INSTRUCTIONS FOR THE TASK:
Each line, starting at the one with "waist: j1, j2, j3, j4" and running to the end of the data below, is to be set down again exactly, both ends included; leave pictures out.

==== RECORDED INFORMATION ====

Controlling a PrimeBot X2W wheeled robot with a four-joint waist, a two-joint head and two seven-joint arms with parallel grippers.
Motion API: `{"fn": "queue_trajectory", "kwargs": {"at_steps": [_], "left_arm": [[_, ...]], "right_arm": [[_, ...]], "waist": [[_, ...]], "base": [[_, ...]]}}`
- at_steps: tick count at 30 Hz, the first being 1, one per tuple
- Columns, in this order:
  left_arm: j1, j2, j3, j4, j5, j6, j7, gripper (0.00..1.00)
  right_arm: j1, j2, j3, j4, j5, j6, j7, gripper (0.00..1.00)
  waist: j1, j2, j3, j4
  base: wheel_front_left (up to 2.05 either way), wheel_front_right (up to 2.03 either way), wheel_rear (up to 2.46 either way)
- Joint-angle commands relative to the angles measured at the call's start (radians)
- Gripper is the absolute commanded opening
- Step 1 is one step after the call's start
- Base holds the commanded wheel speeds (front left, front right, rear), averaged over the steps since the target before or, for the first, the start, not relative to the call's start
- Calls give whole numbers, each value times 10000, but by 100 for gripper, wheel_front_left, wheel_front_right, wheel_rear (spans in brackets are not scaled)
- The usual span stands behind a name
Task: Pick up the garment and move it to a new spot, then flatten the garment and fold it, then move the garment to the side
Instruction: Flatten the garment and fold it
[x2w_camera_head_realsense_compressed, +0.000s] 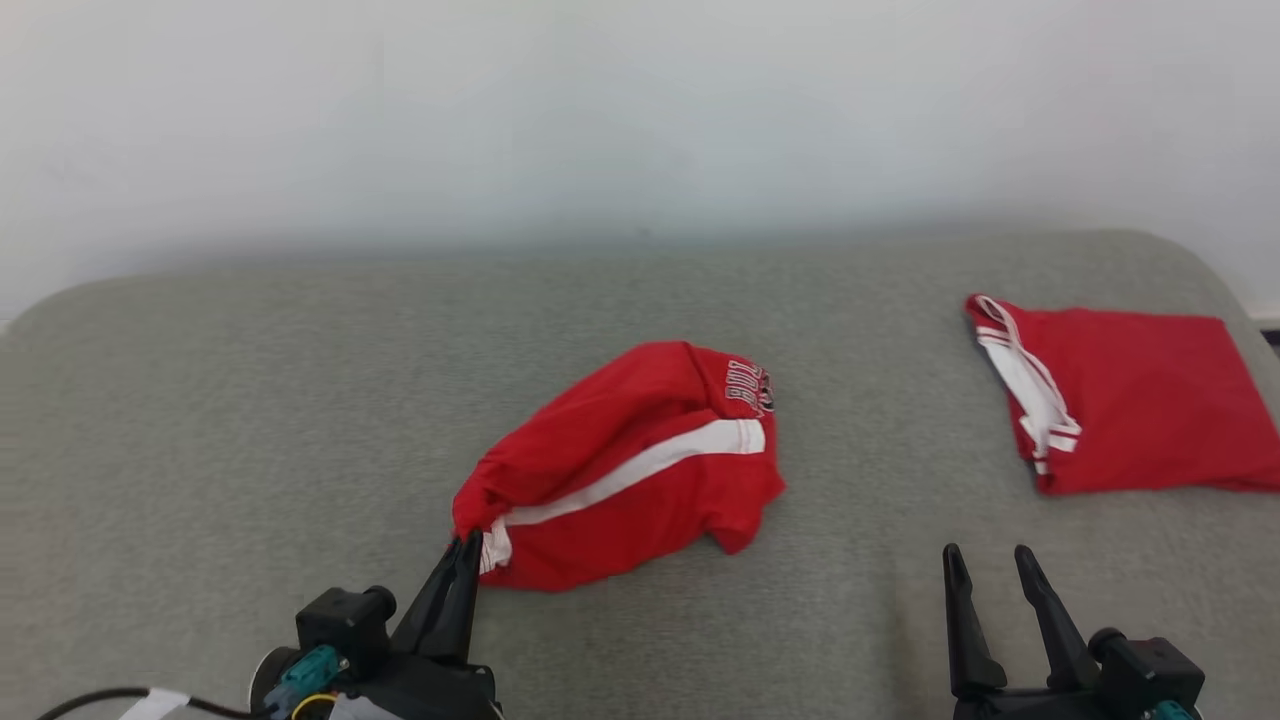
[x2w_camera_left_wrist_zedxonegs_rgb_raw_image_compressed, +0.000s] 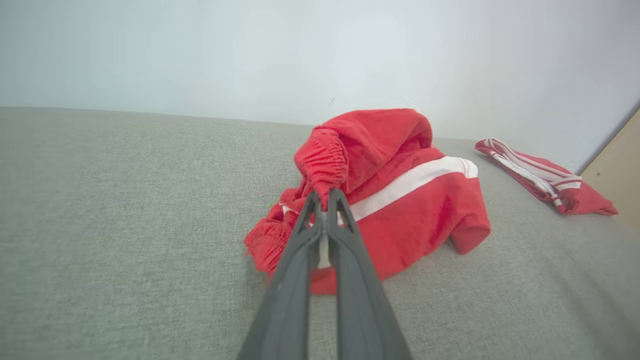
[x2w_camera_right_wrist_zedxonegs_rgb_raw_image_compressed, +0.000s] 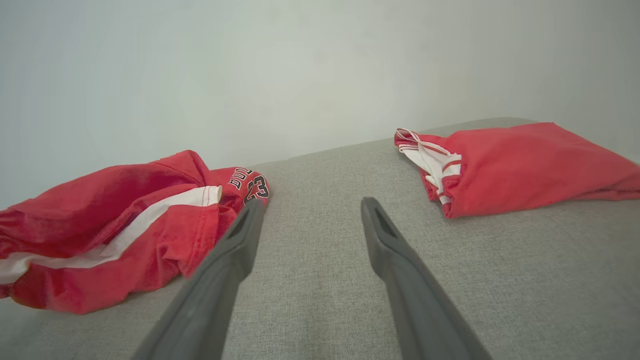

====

EXERCISE RESULT:
  waist: j1, j2, j3, j4
  base: wheel_front_left (up to 2.05 either way), wheel_front_right (up to 2.03 either way), wheel_rear (up to 2.46 either way)
- Joint-angle commands relative to the angles measured at the call's start (radians)
- Gripper is the absolute commanded opening
- Step 1 is one step after the call's start
- Base holds the commanded wheel speeds (front left, front right, rear), averaged over the steps since the target before or, for the first, the start, not relative to the call's start
- Calls give whole numbers, each value times 10000, but by 100 for gripper, wheel_front_left, wheel_front_right, wheel_rear (spans in brackets are not scaled)
- The usual span stands behind a name
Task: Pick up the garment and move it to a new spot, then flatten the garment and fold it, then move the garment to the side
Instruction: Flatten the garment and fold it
[x2w_camera_head_realsense_compressed, +0.000s] 
[x2w_camera_left_wrist_zedxonegs_rgb_raw_image_compressed, +0.000s] 
[x2w_camera_right_wrist_zedxonegs_rgb_raw_image_compressed, +0.000s] 

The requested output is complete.